Pictures should be excluded; otherwise, copy every entry exactly.

--- RECORDS PROVIDED Enclosed Below ---

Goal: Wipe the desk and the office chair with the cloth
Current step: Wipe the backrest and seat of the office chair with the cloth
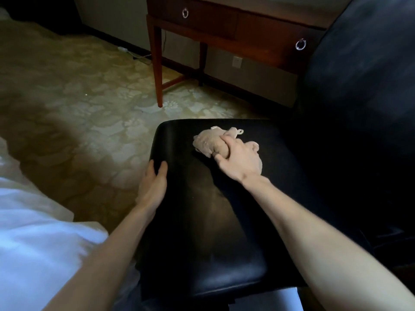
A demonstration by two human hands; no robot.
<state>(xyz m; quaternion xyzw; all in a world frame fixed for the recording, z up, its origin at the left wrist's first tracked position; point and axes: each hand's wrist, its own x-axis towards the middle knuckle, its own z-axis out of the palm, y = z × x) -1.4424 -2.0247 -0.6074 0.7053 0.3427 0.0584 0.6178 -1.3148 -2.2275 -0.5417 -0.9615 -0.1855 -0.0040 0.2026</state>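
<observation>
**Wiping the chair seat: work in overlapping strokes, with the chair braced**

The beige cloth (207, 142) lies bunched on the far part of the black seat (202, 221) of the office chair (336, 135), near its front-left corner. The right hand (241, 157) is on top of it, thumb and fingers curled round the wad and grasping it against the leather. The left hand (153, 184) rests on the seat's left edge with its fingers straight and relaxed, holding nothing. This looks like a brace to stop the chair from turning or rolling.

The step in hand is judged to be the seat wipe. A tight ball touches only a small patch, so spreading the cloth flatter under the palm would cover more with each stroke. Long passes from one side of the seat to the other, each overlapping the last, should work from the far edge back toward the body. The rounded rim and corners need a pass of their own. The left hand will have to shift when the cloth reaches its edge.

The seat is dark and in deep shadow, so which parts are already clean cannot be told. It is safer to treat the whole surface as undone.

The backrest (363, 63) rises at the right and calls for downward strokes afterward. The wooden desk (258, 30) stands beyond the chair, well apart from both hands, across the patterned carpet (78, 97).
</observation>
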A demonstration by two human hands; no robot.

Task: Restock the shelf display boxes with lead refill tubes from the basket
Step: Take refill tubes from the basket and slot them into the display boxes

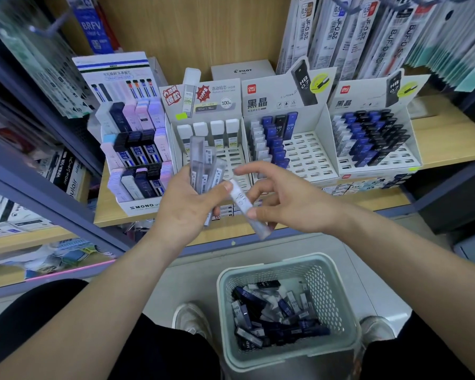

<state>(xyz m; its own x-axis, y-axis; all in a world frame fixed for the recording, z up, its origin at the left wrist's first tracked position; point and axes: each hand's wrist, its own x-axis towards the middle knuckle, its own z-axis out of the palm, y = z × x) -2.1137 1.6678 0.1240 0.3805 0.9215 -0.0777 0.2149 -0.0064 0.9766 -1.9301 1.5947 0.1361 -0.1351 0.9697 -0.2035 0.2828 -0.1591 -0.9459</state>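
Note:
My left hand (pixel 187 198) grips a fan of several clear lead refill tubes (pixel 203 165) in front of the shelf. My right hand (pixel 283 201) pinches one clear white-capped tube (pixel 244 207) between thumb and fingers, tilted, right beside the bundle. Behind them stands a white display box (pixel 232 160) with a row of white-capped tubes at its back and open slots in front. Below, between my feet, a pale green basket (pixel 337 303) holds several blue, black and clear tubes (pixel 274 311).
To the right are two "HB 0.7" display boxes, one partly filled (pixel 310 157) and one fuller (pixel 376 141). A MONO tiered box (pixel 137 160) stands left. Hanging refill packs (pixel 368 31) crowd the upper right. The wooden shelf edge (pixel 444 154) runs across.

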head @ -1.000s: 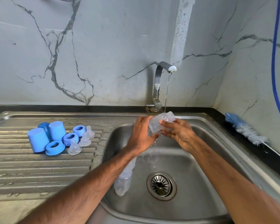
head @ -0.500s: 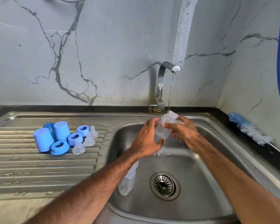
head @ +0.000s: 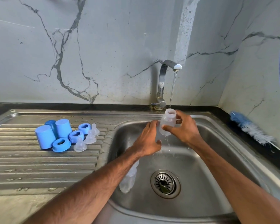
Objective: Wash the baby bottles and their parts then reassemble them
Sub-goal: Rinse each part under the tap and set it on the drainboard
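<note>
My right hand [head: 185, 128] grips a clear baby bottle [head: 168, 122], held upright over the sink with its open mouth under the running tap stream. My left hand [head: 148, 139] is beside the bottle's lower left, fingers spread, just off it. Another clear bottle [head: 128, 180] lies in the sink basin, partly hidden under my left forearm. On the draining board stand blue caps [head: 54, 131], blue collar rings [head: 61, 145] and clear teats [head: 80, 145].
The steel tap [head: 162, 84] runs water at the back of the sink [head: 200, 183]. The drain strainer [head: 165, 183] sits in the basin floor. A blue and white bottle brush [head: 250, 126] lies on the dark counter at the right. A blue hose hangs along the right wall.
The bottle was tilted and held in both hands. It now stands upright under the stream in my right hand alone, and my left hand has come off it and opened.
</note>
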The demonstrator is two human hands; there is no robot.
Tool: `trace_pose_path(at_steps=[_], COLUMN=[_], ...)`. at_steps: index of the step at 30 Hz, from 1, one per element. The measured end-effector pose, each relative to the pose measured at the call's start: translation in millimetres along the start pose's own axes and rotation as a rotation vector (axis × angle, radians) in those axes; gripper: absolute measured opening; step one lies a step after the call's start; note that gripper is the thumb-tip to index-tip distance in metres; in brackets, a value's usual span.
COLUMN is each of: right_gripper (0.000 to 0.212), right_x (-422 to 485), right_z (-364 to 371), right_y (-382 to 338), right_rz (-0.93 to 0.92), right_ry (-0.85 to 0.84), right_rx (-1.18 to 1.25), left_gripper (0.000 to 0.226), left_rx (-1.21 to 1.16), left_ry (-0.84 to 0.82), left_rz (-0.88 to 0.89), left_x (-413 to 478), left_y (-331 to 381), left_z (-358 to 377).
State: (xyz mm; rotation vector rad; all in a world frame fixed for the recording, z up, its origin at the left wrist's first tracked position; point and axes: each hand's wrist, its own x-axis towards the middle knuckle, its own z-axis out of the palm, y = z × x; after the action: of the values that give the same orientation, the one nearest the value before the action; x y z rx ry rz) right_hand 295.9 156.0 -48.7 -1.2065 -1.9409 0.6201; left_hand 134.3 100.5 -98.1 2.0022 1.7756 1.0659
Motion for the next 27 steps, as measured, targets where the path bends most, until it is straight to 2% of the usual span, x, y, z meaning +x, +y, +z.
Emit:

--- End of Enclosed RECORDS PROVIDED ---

RESULT FOR THIS EXERCISE:
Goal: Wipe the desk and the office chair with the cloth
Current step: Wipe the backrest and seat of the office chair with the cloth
A demonstration by two human hands; no robot.
<state>(xyz m; quaternion xyzw; all in a world frame fixed for the recording, z up, its origin at the left wrist's first tracked position; point and axes: each hand's wrist, its own x-axis towards the middle knuckle, its own z-axis out of the palm, y = z × x) -1.4424 -2.0247 -0.6074 0.7053 0.3427 0.0584 0.6178 -1.3148 -2.2275 -0.5417 -0.9615 -0.1855 -0.0040 0.2026</state>
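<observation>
**Wiping the chair seat: work in overlapping strokes, with the chair braced**

The beige cloth (207, 142) lies bunched on the far part of the black seat (202, 221) of the office chair (336, 135), near its front-left corner. The right hand (241, 157) is on top of it, thumb and fingers curled round the wad and grasping it against the leather. The left hand (153, 184) rests on the seat's left edge with its fingers straight and relaxed, holding nothing. This looks like a brace to stop the chair from turning or rolling.

The step in hand is judged to be the seat wipe. A tight ball touches only a small patch, so spreading the cloth flatter under the palm would cover more with each stroke. Long passes from one side of the seat to the other, each overlapping the last, should work from the far edge back toward the body. The rounded rim and corners need a pass of their own. The left hand will have to shift when the cloth reaches its edge.

The seat is dark and in deep shadow, so which parts are already clean cannot be told. It is safer to treat the whole surface as undone.

The backrest (363, 63) rises at the right and calls for downward strokes afterward. The wooden desk (258, 30) stands beyond the chair, well apart from both hands, across the patterned carpet (78, 97).
</observation>
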A demonstration by two human hands; no robot.

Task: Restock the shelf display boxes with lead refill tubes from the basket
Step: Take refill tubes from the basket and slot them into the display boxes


<state>(xyz m; its own x-axis, y-axis; all in a world frame fixed for the recording, z up, its origin at the left wrist's first tracked position; point and axes: each hand's wrist, its own x-axis towards the middle knuckle, its own z-axis out of the palm, y = z × x) -2.1137 1.6678 0.1240 0.3805 0.9215 -0.0777 0.2149 -0.0064 0.9766 -1.9301 1.5947 0.1361 -0.1351 0.9697 -0.2035 0.2828 -0.1591 -0.9459</state>
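Note:
My left hand (pixel 187 198) grips a fan of several clear lead refill tubes (pixel 203 165) in front of the shelf. My right hand (pixel 283 201) pinches one clear white-capped tube (pixel 244 207) between thumb and fingers, tilted, right beside the bundle. Behind them stands a white display box (pixel 232 160) with a row of white-capped tubes at its back and open slots in front. Below, between my feet, a pale green basket (pixel 337 303) holds several blue, black and clear tubes (pixel 274 311).
To the right are two "HB 0.7" display boxes, one partly filled (pixel 310 157) and one fuller (pixel 376 141). A MONO tiered box (pixel 137 160) stands left. Hanging refill packs (pixel 368 31) crowd the upper right. The wooden shelf edge (pixel 444 154) runs across.
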
head @ -1.000s: 
head @ -0.500s: 
head @ +0.000s: 
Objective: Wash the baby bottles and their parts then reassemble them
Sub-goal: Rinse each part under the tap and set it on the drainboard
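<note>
My right hand [head: 185, 128] grips a clear baby bottle [head: 168, 122], held upright over the sink with its open mouth under the running tap stream. My left hand [head: 148, 139] is beside the bottle's lower left, fingers spread, just off it. Another clear bottle [head: 128, 180] lies in the sink basin, partly hidden under my left forearm. On the draining board stand blue caps [head: 54, 131], blue collar rings [head: 61, 145] and clear teats [head: 80, 145].
The steel tap [head: 162, 84] runs water at the back of the sink [head: 200, 183]. The drain strainer [head: 165, 183] sits in the basin floor. A blue and white bottle brush [head: 250, 126] lies on the dark counter at the right. A blue hose hangs along the right wall.
The bottle was tilted and held in both hands. It now stands upright under the stream in my right hand alone, and my left hand has come off it and opened.
</note>
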The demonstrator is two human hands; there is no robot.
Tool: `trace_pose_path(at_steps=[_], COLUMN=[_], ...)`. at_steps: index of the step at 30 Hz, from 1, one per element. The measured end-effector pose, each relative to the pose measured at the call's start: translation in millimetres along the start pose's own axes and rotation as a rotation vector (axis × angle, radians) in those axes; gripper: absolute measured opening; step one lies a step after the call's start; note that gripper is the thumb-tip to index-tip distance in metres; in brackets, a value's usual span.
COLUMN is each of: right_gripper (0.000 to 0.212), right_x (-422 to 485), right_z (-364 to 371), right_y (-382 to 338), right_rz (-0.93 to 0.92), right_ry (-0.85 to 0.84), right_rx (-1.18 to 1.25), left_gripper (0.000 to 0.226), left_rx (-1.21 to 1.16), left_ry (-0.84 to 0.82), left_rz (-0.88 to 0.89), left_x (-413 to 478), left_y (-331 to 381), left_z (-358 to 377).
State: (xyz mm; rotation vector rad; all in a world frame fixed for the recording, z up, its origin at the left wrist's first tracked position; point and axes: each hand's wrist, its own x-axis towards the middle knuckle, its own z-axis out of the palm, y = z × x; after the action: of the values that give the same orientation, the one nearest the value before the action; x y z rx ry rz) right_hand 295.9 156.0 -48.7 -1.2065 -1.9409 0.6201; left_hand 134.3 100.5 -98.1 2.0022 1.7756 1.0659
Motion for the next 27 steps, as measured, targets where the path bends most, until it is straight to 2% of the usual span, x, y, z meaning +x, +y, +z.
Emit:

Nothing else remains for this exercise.